La méthode du capital humain est sans doute la première à avoir été proposée pour évaluer la valeur d’une vie humaine puisqu’on en trouve trace dès le XIXe siècle [1]. En France, elle est utilisée officiellement à partir de 1970 pour prendre en compte les efforts de sécurité dans l’évaluation des projets routiers. La valeur du capital humain qui est utilisée est complétée par d’autres composantes pour obtenir un « prix de la vie humaine » [2] permettant de disposer de la somme que la puissance publique est prête à dépenser pour éviter un risque de décès supplémentaire :
les coûts marchands indirects d’abord, qui correspondent essentiellement aux pertes de production liées aux décès et blessures, c’est-a-dire le capital humain tel qu’il a été défini (s’y rajoutent aussi les pertes liées aux emprisonnements qui peuvent s’ensuivre) ;
les coûts marchands directs, liés aux coûts matériels des accidents, aux coûts médicaux et sociaux ainsi qu’aux frais généraux (de police, d’expertises, etc.) ;
les coûts non marchands, enfin, correspondants aux préjudices subis par la victime et ses proches, estimés à partir de la jurisprudence des compagnies d’assurance.

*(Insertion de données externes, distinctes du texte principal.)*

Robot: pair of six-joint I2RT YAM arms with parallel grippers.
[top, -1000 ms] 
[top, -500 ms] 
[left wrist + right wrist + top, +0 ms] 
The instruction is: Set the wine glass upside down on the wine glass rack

Mais si l’évaluation monétaire de la morbidité rencontre un certain consensus, l’évaluation d’un tel « prix de la vie » est naturellement sujette à controverse, pour des raisons éthiques notamment (« la vie n’a pas de prix »). Mais, même lorsque le principe de la valorisation de la vie humaine est accepté, la variabilité des valeurs obtenues conduit à s’interroger sur la significativité des dommages ainsi estimés. L’acceptabilité sociale de perdre une vie humaine varie beaucoup non seulement suivant que ce risque mortel est choisi ou subi (tabagisme ou accident d’avion). En outre, le flou et le caractère trop partiel de cette valeur de la vie humaine sont d’autant plus dommageables qu’elle joue fortement sur les résultats. La valeur accordée à la vie humaine joue souvent un rôle prépondérant, trop lourd relativement à d’autres effets sanitaires : mortalité et morbidité sont souvent les seuls facteurs évalués, en général du point de vue de l’État (nombre de jours de production perdus, dépenses hospitalières induites…), les notions de gène et de souffrance étant absentes et les effets chroniques (allergies, asthmes…) rarement inclus dans les calculs traditionnels.